▸ EXERCISE AIM
Read through the listing, and wherever a line holds the word "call", return it.

▸ RECORDED DATA
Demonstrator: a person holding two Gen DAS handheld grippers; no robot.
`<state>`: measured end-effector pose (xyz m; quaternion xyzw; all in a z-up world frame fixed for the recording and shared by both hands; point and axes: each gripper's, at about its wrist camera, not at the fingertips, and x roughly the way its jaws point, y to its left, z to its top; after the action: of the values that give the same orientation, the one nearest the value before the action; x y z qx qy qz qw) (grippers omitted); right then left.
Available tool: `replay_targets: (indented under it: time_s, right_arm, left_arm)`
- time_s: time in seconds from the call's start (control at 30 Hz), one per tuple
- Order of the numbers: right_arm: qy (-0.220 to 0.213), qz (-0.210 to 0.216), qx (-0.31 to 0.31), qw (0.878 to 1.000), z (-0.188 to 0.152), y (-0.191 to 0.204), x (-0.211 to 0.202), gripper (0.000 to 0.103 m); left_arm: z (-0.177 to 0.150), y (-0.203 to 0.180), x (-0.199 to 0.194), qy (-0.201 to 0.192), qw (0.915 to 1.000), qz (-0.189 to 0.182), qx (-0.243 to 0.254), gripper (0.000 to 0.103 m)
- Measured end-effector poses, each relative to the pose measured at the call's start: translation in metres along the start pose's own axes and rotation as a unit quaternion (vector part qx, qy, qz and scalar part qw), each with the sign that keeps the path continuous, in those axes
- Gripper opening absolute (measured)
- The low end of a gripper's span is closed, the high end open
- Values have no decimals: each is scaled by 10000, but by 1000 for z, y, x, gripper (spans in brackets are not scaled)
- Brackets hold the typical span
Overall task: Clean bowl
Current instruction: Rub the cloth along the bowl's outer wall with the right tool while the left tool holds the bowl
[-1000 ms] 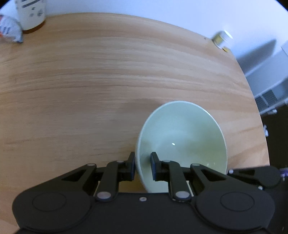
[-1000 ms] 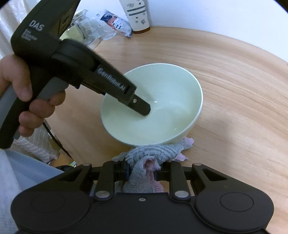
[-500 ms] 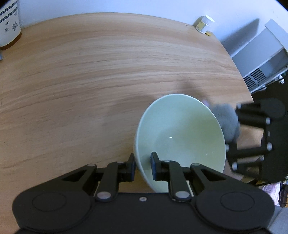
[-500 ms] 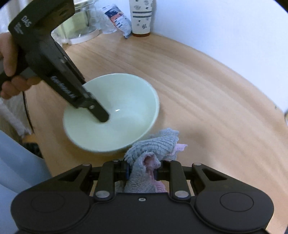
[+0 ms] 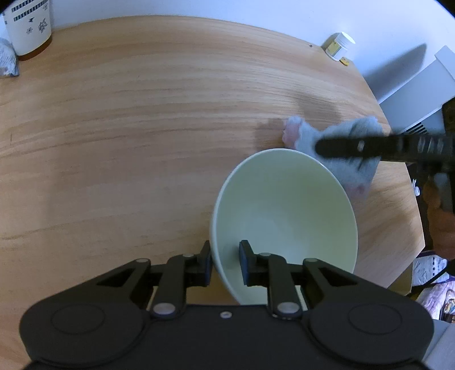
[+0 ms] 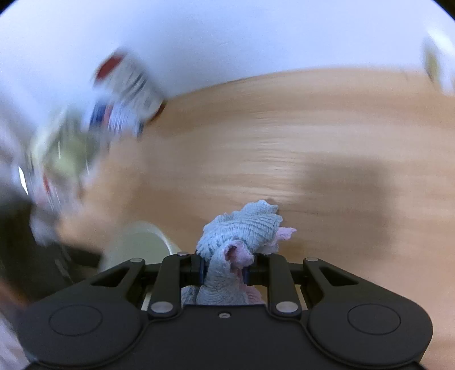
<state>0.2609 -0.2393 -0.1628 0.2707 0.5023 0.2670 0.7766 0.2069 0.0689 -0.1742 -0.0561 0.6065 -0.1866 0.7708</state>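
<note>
A pale green bowl (image 5: pixel 284 210) rests tilted on the wooden table (image 5: pixel 142 128). My left gripper (image 5: pixel 225 256) is shut on its near rim, one finger outside the wall and one inside. In the left wrist view my right gripper (image 5: pixel 335 150) reaches in from the right, just past the bowl's far right rim, shut on a grey and pink cloth (image 5: pixel 305 136). The right wrist view is blurred by motion. There the cloth (image 6: pixel 244 230) bunches between the pads of the right gripper (image 6: pixel 224 270) above the table, and the bowl (image 6: pixel 136 244) shows at lower left.
A white patterned cup (image 5: pixel 28 25) and a crumpled packet (image 5: pixel 7 61) stand at the table's far left. A small white jar (image 5: pixel 339 45) sits at the far right edge. A white appliance (image 5: pixel 412 96) stands beyond the table's right side. Blurred packages (image 6: pixel 122 94) lie at left.
My right gripper has carried the cloth from the bowl's near side around to just past its far right rim, rolling as it went. The left gripper has kept its hold and stayed in place.
</note>
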Motion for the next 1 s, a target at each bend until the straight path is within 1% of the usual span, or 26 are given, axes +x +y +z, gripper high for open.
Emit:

▸ SOLUTION
- time_s: time in seconds from the call's start (control at 30 Hz), one per tuple
- Measured end-effector poses, each relative to the pose measured at the call's start: translation in metres along the start pose's own axes and rotation as a unit quaternion (vector part qx, qy, qz and scalar part qw), each with the sign that keeps the path continuous, in those axes

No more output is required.